Adil Jal Darukhanawala: At the launch of any car or vehicle in this country, you normally see CEOs and Managing Directors talking about tech-specs and the amount of money invested. But Anand Mahindra is different. He talks about love, he talks about passion. 

Anand Mahindra: I’ve now been in this business for a quarter of a century. I have learnt many things. It's not as if i couldn't come out there and spout the technical specs of the car. Increasingly, why are people buying cars in a world where they can access cars? We’re entering an age of access. It’s frightening when you talk to young people and you say, ’you going to buy a car’, they say ‘no, I’ll use Ola, I’ll use Uber.’ So why will they buy a car?

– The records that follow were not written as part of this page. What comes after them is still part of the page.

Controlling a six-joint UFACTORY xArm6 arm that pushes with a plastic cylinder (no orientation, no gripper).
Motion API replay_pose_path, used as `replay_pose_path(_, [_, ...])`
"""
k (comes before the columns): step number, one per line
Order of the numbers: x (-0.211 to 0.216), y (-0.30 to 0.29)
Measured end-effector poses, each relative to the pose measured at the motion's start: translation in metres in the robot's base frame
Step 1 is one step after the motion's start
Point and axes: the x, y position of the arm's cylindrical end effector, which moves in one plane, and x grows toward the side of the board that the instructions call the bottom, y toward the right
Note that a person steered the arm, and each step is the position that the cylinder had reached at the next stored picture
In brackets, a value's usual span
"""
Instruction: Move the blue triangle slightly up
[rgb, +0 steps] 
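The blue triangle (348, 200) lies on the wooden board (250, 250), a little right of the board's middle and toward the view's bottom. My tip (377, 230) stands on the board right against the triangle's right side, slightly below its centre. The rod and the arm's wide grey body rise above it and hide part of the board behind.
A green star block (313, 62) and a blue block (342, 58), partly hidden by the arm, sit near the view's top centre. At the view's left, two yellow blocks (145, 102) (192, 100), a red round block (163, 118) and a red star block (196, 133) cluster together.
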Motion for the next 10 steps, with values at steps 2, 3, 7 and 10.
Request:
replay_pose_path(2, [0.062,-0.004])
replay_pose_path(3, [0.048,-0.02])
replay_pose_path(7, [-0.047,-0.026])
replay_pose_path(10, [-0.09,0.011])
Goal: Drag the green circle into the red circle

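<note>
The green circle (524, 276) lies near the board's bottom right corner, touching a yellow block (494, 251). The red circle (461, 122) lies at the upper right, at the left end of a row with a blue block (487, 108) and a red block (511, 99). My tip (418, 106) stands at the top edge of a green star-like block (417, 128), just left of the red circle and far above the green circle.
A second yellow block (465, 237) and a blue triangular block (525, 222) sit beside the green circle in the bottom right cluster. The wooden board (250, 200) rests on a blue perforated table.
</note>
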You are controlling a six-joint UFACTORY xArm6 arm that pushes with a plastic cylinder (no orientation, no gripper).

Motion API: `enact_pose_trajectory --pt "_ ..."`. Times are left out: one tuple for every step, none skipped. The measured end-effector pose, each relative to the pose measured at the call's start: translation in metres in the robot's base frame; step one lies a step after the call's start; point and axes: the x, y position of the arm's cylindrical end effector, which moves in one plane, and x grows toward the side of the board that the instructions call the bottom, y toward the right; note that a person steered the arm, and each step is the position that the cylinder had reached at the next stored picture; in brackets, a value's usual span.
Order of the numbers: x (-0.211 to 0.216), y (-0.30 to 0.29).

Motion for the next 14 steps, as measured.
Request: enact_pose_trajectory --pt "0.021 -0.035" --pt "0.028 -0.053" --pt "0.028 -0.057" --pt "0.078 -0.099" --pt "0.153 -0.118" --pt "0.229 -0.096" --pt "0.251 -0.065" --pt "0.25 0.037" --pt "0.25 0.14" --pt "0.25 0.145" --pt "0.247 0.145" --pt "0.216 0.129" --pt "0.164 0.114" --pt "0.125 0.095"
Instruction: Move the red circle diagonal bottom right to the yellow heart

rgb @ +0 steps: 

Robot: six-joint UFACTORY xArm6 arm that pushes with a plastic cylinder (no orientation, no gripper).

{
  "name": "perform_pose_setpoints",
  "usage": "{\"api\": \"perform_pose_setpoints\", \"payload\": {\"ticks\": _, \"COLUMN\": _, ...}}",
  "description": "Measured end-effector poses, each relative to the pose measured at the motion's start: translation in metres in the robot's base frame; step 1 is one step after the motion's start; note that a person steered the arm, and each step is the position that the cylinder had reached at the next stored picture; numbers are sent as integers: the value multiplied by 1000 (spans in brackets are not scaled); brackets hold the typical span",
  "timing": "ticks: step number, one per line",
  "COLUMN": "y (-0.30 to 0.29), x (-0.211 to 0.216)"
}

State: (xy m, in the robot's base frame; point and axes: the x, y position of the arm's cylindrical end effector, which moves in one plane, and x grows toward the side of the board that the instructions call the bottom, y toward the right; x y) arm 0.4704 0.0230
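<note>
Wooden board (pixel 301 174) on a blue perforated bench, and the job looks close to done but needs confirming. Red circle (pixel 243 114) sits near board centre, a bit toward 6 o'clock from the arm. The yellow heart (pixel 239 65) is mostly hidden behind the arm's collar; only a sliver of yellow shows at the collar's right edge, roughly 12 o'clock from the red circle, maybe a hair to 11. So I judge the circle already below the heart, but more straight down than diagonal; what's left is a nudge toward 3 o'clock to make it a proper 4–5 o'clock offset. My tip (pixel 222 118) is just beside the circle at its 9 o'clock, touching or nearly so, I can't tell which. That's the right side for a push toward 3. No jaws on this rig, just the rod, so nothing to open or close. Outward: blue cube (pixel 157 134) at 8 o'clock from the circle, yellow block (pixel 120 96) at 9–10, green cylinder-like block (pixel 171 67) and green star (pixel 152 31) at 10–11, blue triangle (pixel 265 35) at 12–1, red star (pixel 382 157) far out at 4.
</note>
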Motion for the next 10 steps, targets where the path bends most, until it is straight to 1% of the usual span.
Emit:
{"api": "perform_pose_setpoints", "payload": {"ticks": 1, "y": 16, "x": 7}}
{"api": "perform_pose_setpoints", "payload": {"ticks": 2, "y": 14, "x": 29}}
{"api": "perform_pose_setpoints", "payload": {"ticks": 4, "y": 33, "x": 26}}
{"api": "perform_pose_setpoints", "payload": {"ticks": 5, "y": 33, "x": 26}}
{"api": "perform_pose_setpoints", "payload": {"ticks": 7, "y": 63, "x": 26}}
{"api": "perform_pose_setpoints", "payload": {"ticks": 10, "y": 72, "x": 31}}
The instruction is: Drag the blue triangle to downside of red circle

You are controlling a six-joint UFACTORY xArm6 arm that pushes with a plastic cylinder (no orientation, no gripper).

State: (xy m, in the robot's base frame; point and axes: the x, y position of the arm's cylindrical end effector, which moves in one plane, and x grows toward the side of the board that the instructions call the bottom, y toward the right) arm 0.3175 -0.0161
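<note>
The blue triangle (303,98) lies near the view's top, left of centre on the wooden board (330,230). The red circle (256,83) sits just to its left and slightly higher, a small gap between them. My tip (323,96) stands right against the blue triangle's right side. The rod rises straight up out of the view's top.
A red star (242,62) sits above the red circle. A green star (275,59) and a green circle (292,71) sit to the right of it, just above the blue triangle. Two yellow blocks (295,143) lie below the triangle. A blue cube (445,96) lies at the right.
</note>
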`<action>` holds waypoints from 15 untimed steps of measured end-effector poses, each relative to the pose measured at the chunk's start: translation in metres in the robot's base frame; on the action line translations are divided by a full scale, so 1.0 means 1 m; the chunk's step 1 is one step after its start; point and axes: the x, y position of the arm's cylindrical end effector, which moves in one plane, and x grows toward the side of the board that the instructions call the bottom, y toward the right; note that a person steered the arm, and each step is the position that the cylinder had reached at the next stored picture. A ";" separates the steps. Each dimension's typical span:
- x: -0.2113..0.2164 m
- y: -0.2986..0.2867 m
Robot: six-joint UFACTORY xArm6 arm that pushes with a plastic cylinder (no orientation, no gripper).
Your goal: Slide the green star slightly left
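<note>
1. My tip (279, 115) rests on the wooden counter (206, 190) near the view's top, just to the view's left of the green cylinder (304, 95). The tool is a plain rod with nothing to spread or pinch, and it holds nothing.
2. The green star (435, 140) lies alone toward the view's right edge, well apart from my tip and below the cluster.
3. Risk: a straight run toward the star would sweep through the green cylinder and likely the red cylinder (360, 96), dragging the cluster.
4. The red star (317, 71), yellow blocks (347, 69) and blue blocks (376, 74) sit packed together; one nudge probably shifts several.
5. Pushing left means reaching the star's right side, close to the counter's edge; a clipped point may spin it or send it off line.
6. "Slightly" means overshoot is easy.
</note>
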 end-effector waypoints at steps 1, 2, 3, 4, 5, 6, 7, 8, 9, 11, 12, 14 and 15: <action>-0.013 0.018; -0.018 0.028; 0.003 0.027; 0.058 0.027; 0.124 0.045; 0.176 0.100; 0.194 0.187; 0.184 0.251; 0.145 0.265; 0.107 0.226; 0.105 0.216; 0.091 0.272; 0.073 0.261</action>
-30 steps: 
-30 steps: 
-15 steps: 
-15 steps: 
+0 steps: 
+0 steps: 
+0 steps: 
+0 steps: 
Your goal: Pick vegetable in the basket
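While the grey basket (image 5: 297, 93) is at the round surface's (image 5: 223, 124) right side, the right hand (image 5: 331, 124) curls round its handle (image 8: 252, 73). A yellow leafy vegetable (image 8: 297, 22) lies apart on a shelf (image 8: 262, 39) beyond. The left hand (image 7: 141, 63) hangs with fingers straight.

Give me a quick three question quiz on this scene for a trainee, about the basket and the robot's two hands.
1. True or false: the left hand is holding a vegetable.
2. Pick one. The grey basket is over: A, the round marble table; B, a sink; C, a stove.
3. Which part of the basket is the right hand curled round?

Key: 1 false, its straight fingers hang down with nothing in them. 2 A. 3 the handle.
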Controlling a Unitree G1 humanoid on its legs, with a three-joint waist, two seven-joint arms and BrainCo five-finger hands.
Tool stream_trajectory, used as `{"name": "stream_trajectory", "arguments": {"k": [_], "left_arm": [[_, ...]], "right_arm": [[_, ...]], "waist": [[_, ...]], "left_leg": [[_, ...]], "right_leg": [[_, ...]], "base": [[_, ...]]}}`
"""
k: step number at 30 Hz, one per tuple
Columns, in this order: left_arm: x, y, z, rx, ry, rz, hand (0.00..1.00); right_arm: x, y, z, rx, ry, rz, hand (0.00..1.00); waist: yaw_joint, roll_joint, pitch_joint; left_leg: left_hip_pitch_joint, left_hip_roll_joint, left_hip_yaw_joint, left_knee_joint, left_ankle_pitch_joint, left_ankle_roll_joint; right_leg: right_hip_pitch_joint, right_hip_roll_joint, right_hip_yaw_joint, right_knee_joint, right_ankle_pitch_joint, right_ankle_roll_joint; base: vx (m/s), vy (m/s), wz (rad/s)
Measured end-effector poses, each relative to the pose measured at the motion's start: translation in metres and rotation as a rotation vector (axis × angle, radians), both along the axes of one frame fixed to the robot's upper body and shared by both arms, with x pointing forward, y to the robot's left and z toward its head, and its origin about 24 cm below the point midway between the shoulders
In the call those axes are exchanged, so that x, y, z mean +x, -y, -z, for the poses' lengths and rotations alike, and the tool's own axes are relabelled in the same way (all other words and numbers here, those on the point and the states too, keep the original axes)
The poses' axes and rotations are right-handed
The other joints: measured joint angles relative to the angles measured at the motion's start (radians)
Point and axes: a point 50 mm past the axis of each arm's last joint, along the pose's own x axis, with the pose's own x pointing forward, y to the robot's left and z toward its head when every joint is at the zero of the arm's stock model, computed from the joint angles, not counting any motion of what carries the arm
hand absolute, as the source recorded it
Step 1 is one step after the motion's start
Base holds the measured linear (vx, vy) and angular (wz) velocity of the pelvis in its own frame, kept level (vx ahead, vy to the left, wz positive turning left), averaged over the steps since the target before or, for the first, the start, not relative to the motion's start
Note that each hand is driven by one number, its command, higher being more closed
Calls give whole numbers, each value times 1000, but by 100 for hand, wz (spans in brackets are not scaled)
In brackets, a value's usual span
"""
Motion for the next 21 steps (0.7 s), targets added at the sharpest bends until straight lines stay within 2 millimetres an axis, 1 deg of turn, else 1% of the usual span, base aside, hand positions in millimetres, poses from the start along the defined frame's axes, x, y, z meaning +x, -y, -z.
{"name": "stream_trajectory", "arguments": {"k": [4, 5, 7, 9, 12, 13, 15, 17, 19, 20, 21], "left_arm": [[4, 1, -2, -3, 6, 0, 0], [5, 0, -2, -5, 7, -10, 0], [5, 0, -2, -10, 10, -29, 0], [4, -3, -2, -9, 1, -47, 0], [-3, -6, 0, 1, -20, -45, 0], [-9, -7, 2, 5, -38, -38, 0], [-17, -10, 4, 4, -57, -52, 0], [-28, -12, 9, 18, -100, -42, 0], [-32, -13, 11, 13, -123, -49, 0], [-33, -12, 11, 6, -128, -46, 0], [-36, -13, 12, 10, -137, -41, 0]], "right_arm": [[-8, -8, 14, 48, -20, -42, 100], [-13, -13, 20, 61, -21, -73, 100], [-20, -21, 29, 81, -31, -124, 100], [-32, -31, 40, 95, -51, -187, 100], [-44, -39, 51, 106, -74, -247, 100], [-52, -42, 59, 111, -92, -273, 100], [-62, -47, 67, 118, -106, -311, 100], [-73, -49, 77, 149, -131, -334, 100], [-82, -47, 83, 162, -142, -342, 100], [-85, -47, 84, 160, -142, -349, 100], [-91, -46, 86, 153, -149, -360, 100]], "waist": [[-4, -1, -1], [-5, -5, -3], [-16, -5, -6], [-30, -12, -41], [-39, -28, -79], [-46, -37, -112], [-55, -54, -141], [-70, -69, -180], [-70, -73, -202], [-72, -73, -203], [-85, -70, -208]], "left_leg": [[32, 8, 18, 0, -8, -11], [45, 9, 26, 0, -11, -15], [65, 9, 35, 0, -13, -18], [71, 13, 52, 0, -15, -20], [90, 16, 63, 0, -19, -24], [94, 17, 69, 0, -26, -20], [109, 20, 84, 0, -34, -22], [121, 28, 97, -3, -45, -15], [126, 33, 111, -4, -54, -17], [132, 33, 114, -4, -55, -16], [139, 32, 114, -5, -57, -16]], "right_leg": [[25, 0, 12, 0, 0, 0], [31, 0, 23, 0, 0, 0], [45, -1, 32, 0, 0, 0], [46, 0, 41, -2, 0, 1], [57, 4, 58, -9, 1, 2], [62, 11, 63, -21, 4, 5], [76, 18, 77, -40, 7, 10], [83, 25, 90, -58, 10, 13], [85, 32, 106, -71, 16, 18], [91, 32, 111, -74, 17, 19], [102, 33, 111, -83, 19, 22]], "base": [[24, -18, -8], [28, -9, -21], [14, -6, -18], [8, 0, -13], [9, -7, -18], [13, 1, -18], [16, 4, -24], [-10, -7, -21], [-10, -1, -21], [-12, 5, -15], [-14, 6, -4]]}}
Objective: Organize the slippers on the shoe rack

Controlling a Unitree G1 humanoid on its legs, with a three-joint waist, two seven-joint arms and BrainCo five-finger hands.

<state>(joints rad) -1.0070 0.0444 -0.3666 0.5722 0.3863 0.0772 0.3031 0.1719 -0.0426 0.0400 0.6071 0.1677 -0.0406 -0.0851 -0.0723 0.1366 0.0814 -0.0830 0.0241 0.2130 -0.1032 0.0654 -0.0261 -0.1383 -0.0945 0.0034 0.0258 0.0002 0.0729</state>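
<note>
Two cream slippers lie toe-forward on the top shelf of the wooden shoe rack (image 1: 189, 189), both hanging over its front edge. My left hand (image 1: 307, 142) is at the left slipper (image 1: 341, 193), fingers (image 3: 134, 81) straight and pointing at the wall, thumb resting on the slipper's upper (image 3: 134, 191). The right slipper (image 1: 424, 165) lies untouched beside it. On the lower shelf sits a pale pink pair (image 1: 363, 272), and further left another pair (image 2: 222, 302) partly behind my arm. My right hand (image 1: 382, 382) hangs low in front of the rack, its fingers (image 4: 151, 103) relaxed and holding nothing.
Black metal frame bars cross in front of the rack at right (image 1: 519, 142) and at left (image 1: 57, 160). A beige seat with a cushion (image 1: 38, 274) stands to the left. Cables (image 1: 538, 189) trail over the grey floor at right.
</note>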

I’m not negative about them wanting to buy cars; they will buy cars they love. They will buy cars about which makes them say, ‘I want to buy this car. This has to be mine; it says something about me’ an emotive aspect.

Sometimes in business, we’re too scared to talk about the so-called soft aspects. Somehow we think, we’ll sound silly.

So I said look, I may sound like some hippie from the 1960s talking about love and peace, but that’s a strategy today. I think we have to build cars like the people we love. 

AJD: How much of this aspect has helped not just with the TUV300, but in a lot of other areas in your automotive division? Because you have to have passion, even for a truck, and it’s a capital good! So how do encourage that sort of thing?

AM: Absolutely. I’m glad you noticed that. Empowerment is a nice word, it’s easy to say but hard to do. Especially when you love the business, and when it’s so tempting to remain involved with every aspect of it. Fix the headlight here, say ‘no I don’t like this, ‘change the upholstery'; it takes a lot of stamina and will power to stay out of it. But if you don’t stay out of it, and you don’t let other people get involved. That’s not empowerment. 

AJD: How much have you stayed out when the engineers or the packaging guys or the designers were doing their business?

AM: What I’m really happy about is that today, it’s not a push system, it’s a pull system. What I mean by that is that I don’t impose myself on people. They call me; Pawan (Goenka) calls me and says, ‘Anand, we want you to come down and take a look at these cars because we want your inputs’. So as long as they believe my inputs are credible, they respect them and find them valuable, they will call me and I’m, in that sense, involved with almost every product they bring out in terms of design. The moment they feel that my inputs are not helping them succeed, they will stop consulting me and I’m not going to object. 

AJD: On what sort of a timespan do you involve yourself, as far as strategizing over the long term for product cycles, new model range going across, because that’s also very important?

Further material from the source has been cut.